全体を通して、納得させられる内容が多いのですが、

全部実践するとなると時間はかかりそうです。

20の習慣を紙に書いて貼っておくといいかもしれません。

私はさっそく20項目を書きだしてみようと思います。

薬だけに頼らず、自力で治そうという意志をもって

うつ病に向き合えば、きっと良くなると思わせてくれる本でした。

 

3 Responses to “薬を使わない精神科医の本。

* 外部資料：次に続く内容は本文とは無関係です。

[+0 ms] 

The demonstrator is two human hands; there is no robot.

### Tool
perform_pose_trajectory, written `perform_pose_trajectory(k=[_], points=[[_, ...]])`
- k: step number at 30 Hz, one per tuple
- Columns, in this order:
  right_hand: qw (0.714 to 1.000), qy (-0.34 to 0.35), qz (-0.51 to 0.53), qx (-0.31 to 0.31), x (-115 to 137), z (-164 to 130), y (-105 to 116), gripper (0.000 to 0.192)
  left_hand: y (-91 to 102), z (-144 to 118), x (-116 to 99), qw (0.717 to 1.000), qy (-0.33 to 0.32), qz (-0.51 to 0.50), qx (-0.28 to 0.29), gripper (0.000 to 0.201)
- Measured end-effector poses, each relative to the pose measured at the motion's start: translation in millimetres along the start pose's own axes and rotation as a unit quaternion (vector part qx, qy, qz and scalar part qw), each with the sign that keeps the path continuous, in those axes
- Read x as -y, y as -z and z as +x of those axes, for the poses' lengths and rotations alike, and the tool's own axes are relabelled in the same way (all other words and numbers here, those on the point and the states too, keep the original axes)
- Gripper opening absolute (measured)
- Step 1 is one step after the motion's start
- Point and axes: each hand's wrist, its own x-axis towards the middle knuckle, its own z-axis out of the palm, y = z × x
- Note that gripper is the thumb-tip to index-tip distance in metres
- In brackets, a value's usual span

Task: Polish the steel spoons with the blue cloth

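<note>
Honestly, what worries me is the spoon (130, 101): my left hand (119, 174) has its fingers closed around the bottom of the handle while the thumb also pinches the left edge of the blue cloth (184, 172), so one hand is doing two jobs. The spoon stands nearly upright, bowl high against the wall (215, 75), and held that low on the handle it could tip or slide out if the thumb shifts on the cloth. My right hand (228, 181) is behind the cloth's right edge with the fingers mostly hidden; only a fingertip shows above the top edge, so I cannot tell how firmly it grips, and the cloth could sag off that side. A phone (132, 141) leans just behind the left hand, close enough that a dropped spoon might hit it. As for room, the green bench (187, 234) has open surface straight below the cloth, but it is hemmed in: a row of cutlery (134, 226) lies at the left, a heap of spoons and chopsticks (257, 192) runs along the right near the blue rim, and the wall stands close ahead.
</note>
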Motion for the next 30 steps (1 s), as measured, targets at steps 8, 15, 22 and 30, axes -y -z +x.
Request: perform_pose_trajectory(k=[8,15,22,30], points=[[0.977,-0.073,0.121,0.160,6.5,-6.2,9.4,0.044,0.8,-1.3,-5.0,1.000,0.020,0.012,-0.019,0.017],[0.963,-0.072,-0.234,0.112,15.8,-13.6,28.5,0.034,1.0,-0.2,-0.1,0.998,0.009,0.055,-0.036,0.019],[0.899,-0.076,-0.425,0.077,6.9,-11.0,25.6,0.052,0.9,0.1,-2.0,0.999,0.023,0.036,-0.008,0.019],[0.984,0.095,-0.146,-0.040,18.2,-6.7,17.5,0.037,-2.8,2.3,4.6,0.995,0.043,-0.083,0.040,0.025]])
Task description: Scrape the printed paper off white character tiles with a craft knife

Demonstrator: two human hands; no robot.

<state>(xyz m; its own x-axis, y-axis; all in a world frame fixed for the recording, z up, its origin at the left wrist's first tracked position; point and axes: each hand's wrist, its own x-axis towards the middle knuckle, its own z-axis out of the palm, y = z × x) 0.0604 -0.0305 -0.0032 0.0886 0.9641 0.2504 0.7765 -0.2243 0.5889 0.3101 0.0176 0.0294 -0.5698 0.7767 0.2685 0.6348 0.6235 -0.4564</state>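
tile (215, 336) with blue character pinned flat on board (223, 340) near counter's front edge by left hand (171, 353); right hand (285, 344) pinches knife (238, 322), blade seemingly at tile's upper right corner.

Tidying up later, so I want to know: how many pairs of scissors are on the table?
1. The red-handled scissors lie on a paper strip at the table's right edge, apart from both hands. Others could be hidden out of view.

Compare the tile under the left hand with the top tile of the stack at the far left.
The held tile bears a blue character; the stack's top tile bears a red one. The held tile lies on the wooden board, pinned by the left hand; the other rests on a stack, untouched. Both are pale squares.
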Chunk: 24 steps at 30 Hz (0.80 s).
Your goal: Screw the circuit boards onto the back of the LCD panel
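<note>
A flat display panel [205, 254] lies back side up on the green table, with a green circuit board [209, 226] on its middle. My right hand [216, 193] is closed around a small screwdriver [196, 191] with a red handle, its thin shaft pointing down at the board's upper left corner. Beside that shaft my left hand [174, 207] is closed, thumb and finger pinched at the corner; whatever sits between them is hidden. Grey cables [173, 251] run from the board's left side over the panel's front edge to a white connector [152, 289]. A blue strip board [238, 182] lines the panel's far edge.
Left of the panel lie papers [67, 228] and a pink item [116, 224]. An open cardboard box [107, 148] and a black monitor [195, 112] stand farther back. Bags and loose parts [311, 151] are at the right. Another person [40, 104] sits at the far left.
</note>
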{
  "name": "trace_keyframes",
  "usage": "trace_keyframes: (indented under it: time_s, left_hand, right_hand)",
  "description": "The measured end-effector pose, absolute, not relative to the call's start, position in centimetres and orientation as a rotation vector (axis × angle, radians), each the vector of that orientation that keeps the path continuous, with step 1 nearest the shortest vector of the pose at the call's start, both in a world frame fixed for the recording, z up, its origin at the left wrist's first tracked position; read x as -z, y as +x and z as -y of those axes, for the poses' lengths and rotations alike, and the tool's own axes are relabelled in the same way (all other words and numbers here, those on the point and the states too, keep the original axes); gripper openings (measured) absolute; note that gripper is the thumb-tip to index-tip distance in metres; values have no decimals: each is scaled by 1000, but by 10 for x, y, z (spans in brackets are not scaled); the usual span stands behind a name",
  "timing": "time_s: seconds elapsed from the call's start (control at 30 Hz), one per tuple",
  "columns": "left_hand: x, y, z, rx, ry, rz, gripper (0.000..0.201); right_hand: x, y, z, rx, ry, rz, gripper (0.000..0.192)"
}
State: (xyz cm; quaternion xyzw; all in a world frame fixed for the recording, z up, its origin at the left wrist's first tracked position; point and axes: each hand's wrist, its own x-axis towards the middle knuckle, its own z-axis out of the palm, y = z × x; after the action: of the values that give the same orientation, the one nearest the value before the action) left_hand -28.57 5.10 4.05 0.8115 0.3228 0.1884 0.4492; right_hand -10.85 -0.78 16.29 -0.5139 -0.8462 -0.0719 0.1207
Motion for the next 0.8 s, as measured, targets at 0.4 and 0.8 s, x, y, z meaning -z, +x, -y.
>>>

”

  1. 私もうつは薬だけでは治らないと考えています。
    「考え方を変える」というより「考え方を増やす」ということは出来ると思います。
    例えばこのような本を読めば「こういう考えもある」と知ることができ、いつもは無理でも時々そんな考え方が頭に浮かべばラッキー♪って感じに思っています。
    洋服も好みがありますが、ちょっと違った服を着てみたら案外似合っていたり・・・そんな感じで栄養療法や運動療法を試してみたり、色んな思考が増えるといいなぁと考えています。

  2. コスモス より:

    無理をしていないつもりでも、後になって無理をしていたんだなぁーと感じる事ってあります

    私も主人に上手に甘えられれば気持も楽になるでしょうが、自分の立場などを考えると性格上無理です
    鬱に関する本っていっぱいありますが、どうしてかしら?と疑問に感じます

    「こうすれば良い」というような内容を書いてありますが、自分にとって大変な事もあります
    それ(大変なこと)をするには無理が生じるような気がします

    無理をしないってどういうことかしら?

  3. >あおぶうとんさん
    「考え方を増やす」っていい発想ですね(^^)
    1つの考え方に固執するより、いろんな考え方を持っていた方が、困ったときに助けてくれそうですよね。
    私もいろんな本を読んで思考を増やせるようがんばります♪

    >コスモスさん
    私も無理をしがちなので、私なりの解釈ですが、仕事でも家族関係でも、我慢するのが良くないのではないでしょうか?
    もちろん家族がすべて理解してくれるわけではないので、自分が諦めなければいけない部分も出てくると思います。私は両親に対して、うつ病のことを100%はわかってもらえないけど、病気だということは理解してもらえた、と考えて接するようにしています。「理解してくれない」というストレスがそれで減るんですよね。
    そういうふうに、自分の心に負担をかけないようにする=無理をしない、っていうことじゃないかな、と私は思ってます。